## Assigned task
Copy out the listing that follows exactly, dropping every picture.

## Data section
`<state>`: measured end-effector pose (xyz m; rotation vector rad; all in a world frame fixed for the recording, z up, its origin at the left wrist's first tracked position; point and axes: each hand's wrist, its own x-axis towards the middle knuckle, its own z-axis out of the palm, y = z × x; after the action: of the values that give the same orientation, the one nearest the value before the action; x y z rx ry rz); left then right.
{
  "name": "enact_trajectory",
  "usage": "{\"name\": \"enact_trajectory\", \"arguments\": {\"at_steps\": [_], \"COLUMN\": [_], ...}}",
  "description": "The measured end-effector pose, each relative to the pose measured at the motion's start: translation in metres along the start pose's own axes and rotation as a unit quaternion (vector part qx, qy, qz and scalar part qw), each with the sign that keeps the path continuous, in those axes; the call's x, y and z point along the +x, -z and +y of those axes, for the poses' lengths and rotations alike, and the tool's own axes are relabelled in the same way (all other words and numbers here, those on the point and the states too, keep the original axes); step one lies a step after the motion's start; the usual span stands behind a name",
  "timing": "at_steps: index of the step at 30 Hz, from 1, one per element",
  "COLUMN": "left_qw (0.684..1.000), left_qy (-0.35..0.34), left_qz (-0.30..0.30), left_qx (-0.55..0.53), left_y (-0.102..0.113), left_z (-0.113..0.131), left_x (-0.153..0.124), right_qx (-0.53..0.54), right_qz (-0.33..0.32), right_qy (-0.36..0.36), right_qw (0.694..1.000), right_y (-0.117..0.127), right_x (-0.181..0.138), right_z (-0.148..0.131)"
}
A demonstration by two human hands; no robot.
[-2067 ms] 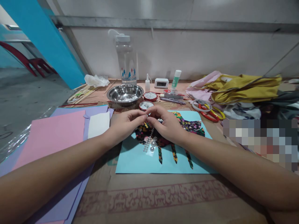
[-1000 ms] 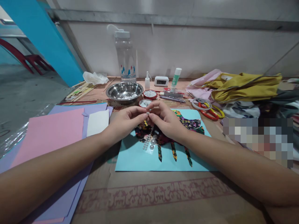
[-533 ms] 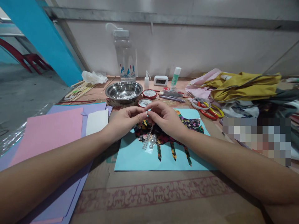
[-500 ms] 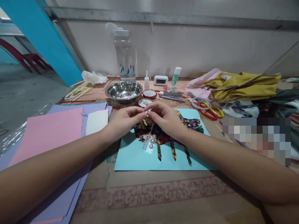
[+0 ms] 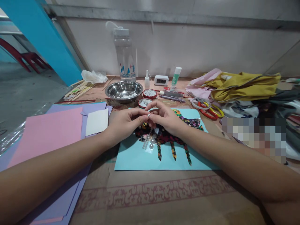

## Task output
`<state>`: measured end-effector pose (xyz m; rotation vector rad; all in a world frame fixed for the recording, z up, its origin at the left wrist's first tracked position; point and axes: each hand's wrist, its own x-axis towards the middle knuckle, its own z-axis out of the palm, y = z × x; after the action: of the values that give the same orientation, the one nearest the value before the action; x y z rx ry rz); left then right.
{
  "name": "enact_trajectory",
  "usage": "{\"name\": \"enact_trajectory\", \"arguments\": {\"at_steps\": [_], \"COLUMN\": [_], ...}}",
  "description": "The measured end-effector pose, each relative to the pose measured at the motion's start: translation in metres along the start pose's own axes and rotation as a unit quaternion (vector part qx, qy, qz and scalar part qw), each with the sign that keeps the path continuous, in those axes; the call's x, y and z point along the +x, -z and +y of those axes, for the poses' lengths and rotations alike, and the tool's own axes are relabelled in the same way (all other words and numbers here, those on the point and the states too, keep the original axes); step one lies a step after the motion's start; the usual span stands behind a name",
  "timing": "at_steps: index of the step at 30 Hz, from 1, one per element",
  "COLUMN": "left_qw (0.684..1.000), left_qy (-0.35..0.34), left_qz (-0.30..0.30), left_qx (-0.55..0.53), left_y (-0.102..0.113), left_z (-0.113..0.131), left_x (-0.153..0.124), right_qx (-0.53..0.54), right_qz (-0.33..0.32), right_qy (-0.36..0.36), right_qw (0.694..1.000), right_y (-0.117..0.127), right_x (-0.181..0.138), right_z (-0.148..0.131)"
}
A demonstration by two human hands; no robot.
[-2067 ms] 
[-1000 ms] 
[-533 ms] 
[-500 ms] 
[+0 ms] 

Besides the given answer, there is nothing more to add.